Passage
Then his servants said to him, “What is this that you have done? You fasted and wept for the child while he was alive, but when the child was dead, you rose up and ate bread.”
Then his servants said to him, “What is this that you have done? You fasted and wept for the child while he was alive, but when the child was dead, you rose up and ate bread.”
2 Samuel 12:19 But when David saw that his servants were whispering together, David perceived that the child was dead; and David said to his servants, “Is the child dead?” They said, “He is dead.”
2 Samuel 12:20 Then David arose from the earth, and washed, and anointed himself, and changed his clothing; and he came into Yahweh’s house, and worshiped. Then he came to his own house; and when he requested, they set bread before him, and he ate.
2 Samuel 12:21 Then his servants said to him, “What is this that you have done? You fasted and wept for the child while he was alive, but when the child was dead, you rose up and ate bread.”
2 Samuel 12:22 He said, “While the child was yet alive, I fasted and wept; for I said, ‘Who knows whether Yahweh will not be gracious to me, that the child may live?’
2 Samuel 12:23 But now he is dead, why should I fast? Can I bring him back again? I will go to him, but he will not return to me.”
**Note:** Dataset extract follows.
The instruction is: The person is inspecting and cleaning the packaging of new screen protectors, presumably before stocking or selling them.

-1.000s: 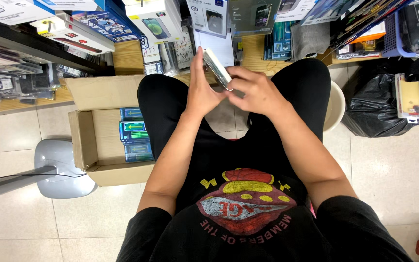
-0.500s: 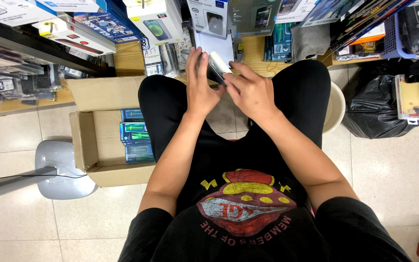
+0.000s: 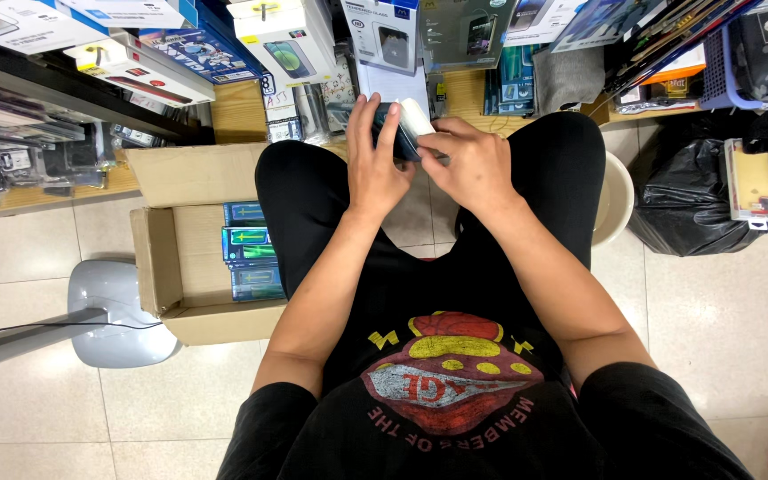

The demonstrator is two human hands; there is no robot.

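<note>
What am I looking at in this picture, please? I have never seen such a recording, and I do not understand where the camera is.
The camera sits on a person's head and looks down, so you see their own body: a black printed shirt, both arms, and knees in black.

The left hand and right hand are raised in front, together holding a small flat box, white with a dark side.

On the tiled floor, to the person's left, an open cardboard box holds blue and green packs. Shelves with packaged goods stand ahead, and a black plastic bag lies to the right.
</note>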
The verse centers on "servants", "said", "done", "fasted", "wept", "child", and "alive". It is saying that the verse draws attention to "servants" and "said", so its meaning should be read from those terms before moving to application.
The nearby context moves from verse 20's "Then David arose from the earth and..." into verse 22's "He said While the child was yet...", so "servants" and "said" belong inside that flow. In 2 Samuel context, the local focus is covenant, worship, and faithfulness.
A plain takeaway is to answer the verse's own emphasis on "servants" and "said" with trust shaped by these words, not by a vague optimism outside the passage.